Vehicle Configurations

Vehicle Components

NGLV Launch Record

Vulcan Centaur as Illustrated on April 13, 2015


ULA Announces Vulcan

At the 31st Space Symposium on April 13, 2015 , United Launch Alliance (ULA) announced that its Next Generation Launch System (NGLS) would be named "Vulcan", after the Roman god of fire.  The company also revealed plans for a step-by-step Vulcan development process that would keep some existing EELV elements in service for years.

During the first step, a new booster stage will replace the existing Atlas 5 Common Core Booster (CCB).  The new 5.4 meter diameter booster will be powered, as previously announced, by two Blue Origin BE-4 LOX/LNG engines.  It will lift existing Centaur stages and existing four or five meter diameter payload fairings.   As many as four solid rocket boosters (SRBs) can be added to augment the four meter rocket, while up six SRBs can boost the five meter rocket.  The solids will also be offered for competitive bidding, but are expected to be similar to the existing Aerojet Atlas 5 solids.  

With six SRBs and a Centaur within a 5.4 meter fairing, Vulcan would lift more payload than Atlas 5-551, but less than Delta 4 Heavy. 
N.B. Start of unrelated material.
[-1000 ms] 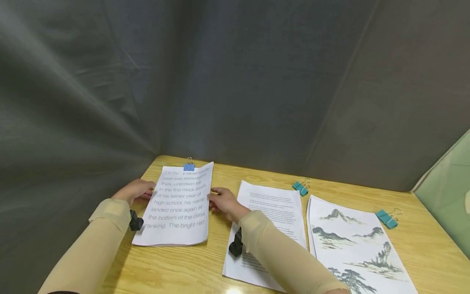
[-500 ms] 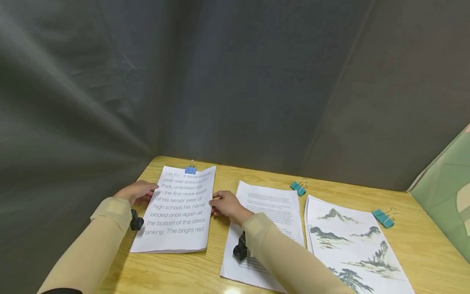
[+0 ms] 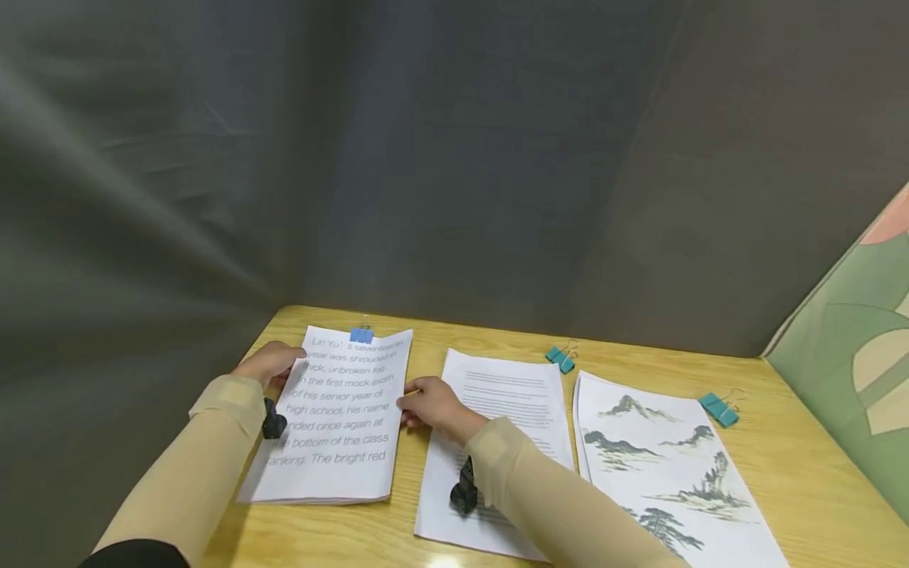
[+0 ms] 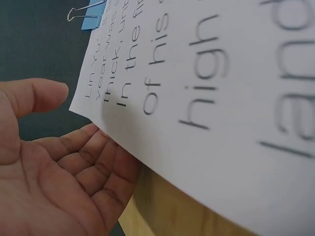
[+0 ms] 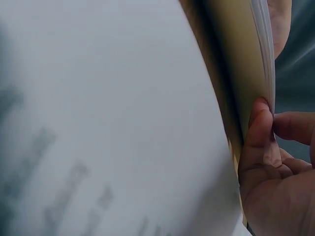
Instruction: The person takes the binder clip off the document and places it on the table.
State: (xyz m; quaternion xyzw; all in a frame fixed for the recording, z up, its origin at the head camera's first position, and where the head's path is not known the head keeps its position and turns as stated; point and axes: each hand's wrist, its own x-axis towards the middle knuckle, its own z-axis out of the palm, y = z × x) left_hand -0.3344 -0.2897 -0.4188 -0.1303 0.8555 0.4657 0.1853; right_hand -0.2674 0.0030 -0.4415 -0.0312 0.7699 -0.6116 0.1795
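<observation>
A stack of paper (image 3: 334,410) printed in large type lies at the left of the table, its sheet edges visible in the right wrist view. A blue binder clip (image 3: 361,335) sits at its top edge. My left hand (image 3: 271,361) is at the stack's upper left edge. In the left wrist view its thumb stands apart from the paper, and its fingers (image 4: 93,152) lie along and partly behind the edge. My right hand (image 3: 429,406) pinches the stack's right edge between thumb and fingers, as the right wrist view shows.
A small-print stack (image 3: 497,386) lies under my right forearm. Right of it is a stack with landscape paintings (image 3: 667,465). Two teal binder clips lie by them, one clip (image 3: 561,359) behind and another clip (image 3: 720,409) at the right. A dark curtain (image 3: 454,158) rises behind the table.
The head view has shifted a little. My left hand has slid up the left edge toward the top corner. My right hand keeps its hold on the right edge.
</observation>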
During the second step, the Centaur second stage will be replaced by a heavier and more powerful stage named Advanced Cryogenic Evolved Stage (ACES).  ACES will carry three times more LH2/LOX propellant than Centaur and will produce more thrust than Centaur.   ACES will also feature an "Integrated Vehicle Fluids" system that will use existing propellant boil-off gases for thrusting, pressurization, and electricity generation, eliminating or reducing hydrazine and helium systems and batteries.   Another competition will be held to determine which engine or engines will power ACES.  Contenders include RL10,  Blue Origin's BE-3U, and an XCOR engine.   With six SRBs and ACES, Vulcan will be able to outlift the existing Delta 4 Heavy.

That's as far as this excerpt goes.